Je ne répondis rien.

—Ainsi,—s'écria M. de Rochegune avec une explosion de douloureuse indignation,—voilà pour quel homme vous m'avez sacrifié... Voilà pour quel homme vous avez renoncé au bonheur que je vous offrais, en m'engageant... à.

Je l'interrompis.

—Pas un mot de plus à ce sujet,—lui dis-je avec une fermeté qui lui imposa.—Ce n'est pas vous... vous qui oseriez maintenant exprimer un seul regret sur le passé... Ce serait horrible pour Emma, qui vous rend si heureux, ce serait outrageant pour moi... Que mon mari se conduise désormais bien ou mal envers moi, ce n'est pas la question. L'attachement que j'ai eu pour lui s'évanouirait demain, que je mourrais mille fois plutôt que d'oublier mes devoirs... je vous le jure par la mémoire de ma mère... Quant à vous... vous êtes incapable de laisser jamais supposer à cette malheureuse enfant que vous regrettez de l'avoir épousée. Vous connaissez son caractère... Songez-y, vous la tueriez... elle mourrait de désespoir...

—Ah! c'est affreux,—dit-il en cachant sa tête dans ses mains.
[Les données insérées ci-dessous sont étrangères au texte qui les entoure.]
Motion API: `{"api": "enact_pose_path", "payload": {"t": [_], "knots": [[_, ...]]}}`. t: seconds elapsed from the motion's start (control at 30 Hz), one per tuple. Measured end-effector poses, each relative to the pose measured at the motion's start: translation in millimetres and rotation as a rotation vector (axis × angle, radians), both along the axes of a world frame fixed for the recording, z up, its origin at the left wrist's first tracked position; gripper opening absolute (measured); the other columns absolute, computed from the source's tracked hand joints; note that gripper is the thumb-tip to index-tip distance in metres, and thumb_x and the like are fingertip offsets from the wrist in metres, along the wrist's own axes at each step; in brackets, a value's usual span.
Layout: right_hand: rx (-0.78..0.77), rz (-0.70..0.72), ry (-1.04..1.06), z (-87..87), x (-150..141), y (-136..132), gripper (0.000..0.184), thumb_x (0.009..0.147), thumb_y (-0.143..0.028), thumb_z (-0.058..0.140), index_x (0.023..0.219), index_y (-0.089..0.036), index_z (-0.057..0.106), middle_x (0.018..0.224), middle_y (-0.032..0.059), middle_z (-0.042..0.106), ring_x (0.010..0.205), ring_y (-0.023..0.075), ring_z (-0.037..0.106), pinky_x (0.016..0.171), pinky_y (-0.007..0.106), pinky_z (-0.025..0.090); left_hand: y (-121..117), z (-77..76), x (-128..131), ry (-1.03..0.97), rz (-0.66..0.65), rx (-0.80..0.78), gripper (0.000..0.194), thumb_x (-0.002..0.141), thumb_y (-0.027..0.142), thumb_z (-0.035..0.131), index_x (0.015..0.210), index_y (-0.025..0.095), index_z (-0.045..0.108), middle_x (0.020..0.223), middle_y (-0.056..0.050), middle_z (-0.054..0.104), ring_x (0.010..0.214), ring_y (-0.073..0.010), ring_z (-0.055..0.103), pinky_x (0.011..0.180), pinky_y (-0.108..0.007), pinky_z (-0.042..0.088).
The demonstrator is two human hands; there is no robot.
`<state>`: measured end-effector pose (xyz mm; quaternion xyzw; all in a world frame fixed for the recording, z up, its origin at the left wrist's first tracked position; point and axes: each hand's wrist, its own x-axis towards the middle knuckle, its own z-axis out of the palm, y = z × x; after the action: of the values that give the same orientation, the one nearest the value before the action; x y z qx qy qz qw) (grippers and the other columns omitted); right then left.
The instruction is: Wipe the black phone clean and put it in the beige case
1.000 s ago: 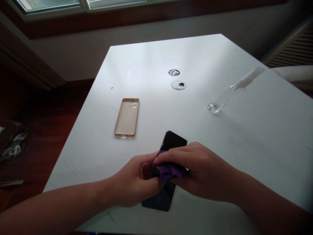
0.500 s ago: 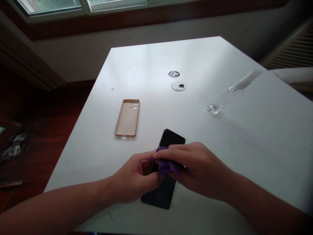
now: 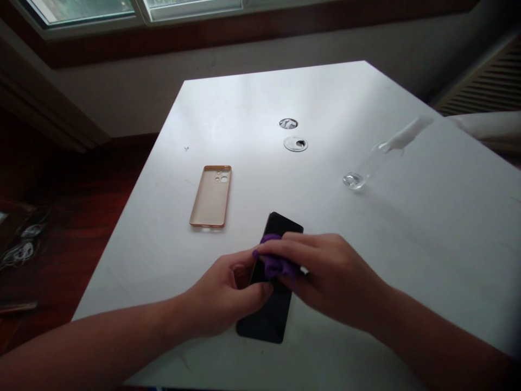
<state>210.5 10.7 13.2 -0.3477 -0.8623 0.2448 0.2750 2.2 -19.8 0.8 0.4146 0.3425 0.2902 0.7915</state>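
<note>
Head cam, single view, looks fwd & down over the white table (image 3: 260,184). L hand (image 3: 226,296) & R hand (image 3: 331,266) are close, btm ctr; window (image 3: 89,11) is far, top L.

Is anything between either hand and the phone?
Yes: the purple cloth, held in the right hand, lies between its fingers and the phone. Nothing visible separates the left hand from the phone.

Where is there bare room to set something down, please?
The white table is bare between the tan rectangular phone case and the clear, glassy object, and between that object and the right hand. It is crowded around the black phone, with the left hand and purple cloth on it.
</note>
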Motion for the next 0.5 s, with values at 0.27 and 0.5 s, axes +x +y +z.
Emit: {"api": "enact_pose_path", "payload": {"t": [0.27,0.5], "knots": [[-0.03,-0.094,0.005,-1.4,1,2,0.034,0.081,-0.016,0.067,0.113,-0.026,0.065,0.099,-0.0056,0.073,0.081,0.0104,0.068,0.071,0.022,0.046,-1,-0.8,0,-0.015,-0.015,-0.027,0.024,0.093,0.021,0.066,0.116,0.016,0.066,0.097,-0.004,0.058,0.089,-0.0123,0.053,0.079,-0.021,0.045],[-0.053,-0.205,-0.029,-4.2,0,1,0.03,0.079,-0.017,0.07,0.107,-0.027,0.068,0.094,-0.0081,0.073,0.077,0.0097,0.068,0.069,0.021,0.045,0,-2.4,1,-0.06,-0.002,-0.051,0.032,0.094,0.019,0.063,0.126,0.018,0.062,0.098,-0.004,0.061,0.089,-0.0121,0.055,0.078,-0.02,0.047]]}}
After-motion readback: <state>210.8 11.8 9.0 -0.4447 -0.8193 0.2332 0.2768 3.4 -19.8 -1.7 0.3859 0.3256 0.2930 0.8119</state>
Et il sortit violemment.

Je fus moins épouvantée en apprenant la réunion de M. de Lancry et de M. de Lugarto que de l'impression que cette nouvelle devait faire sur M. de Rochegune.

Je le croyais incapable de laisser penser à Emma qu'il regrettait peut-être de l'avoir épousée, mais je tremblais qu'il ne se trahît malgré lui...

Cette journée, si heureusement commencée, s'annonçait d'une manière fatale. Quelle triste fin elle devait avoir!